Homeownership rates by age continued on their downward trajectory for younger Americans in the second quarter.

Among people under 35 years old, the rate was just 36.4% (-1 percentage point year over year), marking the lowest level across all age groups.

“Until affordability improves meaningfully and supply expands, we can expect homeownership gains to remain modest, particularly among younger and lower-income households,” according to Jones.

In the demographic group of 35- to 44-year-olds, the homeownership rate in Q2 2025 stood at 61% (-1.2 percentage points year over year), while those aged 45 to 54 saw the rate slip to 69.2% (-1.9 percentage point year over year).

Looking at older Americans aged 55 to 64, their homeownership rate reached 75.8%, reflecting a minor quarterly gain, although it remained unchanged on a yearly basis. 

Households aged 65 years and older boasted the highest homeownership rate across all demographic groups in this latest quarter, at 78.6%—unchanged from the second quarter of 2024.

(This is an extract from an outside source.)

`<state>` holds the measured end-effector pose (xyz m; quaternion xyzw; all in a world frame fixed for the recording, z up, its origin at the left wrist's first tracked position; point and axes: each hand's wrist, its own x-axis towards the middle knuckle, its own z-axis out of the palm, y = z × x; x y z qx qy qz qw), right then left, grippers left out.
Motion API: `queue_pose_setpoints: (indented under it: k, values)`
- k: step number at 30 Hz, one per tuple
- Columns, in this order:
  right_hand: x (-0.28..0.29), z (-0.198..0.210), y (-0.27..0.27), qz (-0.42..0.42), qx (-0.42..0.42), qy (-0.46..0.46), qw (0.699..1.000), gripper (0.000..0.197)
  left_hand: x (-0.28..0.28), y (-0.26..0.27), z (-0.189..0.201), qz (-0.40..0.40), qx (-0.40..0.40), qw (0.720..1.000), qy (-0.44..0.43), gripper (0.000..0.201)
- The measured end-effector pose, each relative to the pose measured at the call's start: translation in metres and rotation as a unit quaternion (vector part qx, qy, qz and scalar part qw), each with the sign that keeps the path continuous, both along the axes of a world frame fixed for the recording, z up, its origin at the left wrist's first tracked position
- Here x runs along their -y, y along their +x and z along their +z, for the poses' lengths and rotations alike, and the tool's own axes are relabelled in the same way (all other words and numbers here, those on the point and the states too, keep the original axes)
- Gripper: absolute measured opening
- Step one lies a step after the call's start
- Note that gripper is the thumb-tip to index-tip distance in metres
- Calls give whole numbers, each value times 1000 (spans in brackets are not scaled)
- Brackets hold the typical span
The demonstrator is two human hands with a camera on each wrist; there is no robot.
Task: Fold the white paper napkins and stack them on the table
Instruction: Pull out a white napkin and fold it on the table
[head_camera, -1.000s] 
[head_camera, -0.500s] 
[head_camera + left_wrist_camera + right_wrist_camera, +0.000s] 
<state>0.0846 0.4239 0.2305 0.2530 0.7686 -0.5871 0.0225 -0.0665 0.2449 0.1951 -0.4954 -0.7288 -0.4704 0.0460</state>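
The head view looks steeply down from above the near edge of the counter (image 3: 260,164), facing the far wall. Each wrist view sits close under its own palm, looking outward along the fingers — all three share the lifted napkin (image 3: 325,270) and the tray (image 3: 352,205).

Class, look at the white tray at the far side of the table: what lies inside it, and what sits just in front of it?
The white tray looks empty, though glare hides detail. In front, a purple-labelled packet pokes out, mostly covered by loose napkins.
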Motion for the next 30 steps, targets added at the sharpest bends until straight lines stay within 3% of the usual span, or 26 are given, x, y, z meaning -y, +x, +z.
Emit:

Considering the racial and ethnic makeup of U.S. homeownership, the latest census report found that Whites led with 74%, followed by Asians, Native Hawaiians, and other Pacific Islanders, with 62.1%.

Hispanic homeownership continued to lag in the second quarter at 48.8%, while Black Americans yet again had the nation’s lowest level of homeownership of just 43.9%.

Homeowner vacancies tick up

During the second quarter of this year, the national vacancy rate for homeowner housing stood at 1.1%, up slightly compared with the last quarter but even with Q2 2024, according to the report. 

At the state level, Louisiana saw the highest level of homeowner vacancy during the spring months, at 2.2%. In Wisconsin, a mere 0.1% of homes stood empty, marking the lowest share in the U.S.

The median list price for vacant homes in Q2 climbed to $346,700, representing a 15% surge from the previous quarter.

Just under 90% of all housing units in the U.S. were occupied in the second quarter, and roughly 10% were vacant.

Owner-occupied homes made up more than 58% of total housing units (86,159), while renter-occupied units made up 31.3% of the inventory (46,355).

Rental vacancies see annual growth

The vacancy rates of rental housing units stood at 7% in the second quarter of 2025, down from 7.1% at the start of the year but up from 6.6% in spring 2024. 

The inventory-rich South had the highest rental vacancy of 9%, followed by the Midwest at 6.6%, while the West and Northeast boasted the lowest vacancy levels, at 5.7% and 5.2%, respectively.

Of the four regions, only the Northeast saw its rental vacancy rate drop over the past year.

The national median asking rent for a vacant rental unit was $1,494 in the second quarter.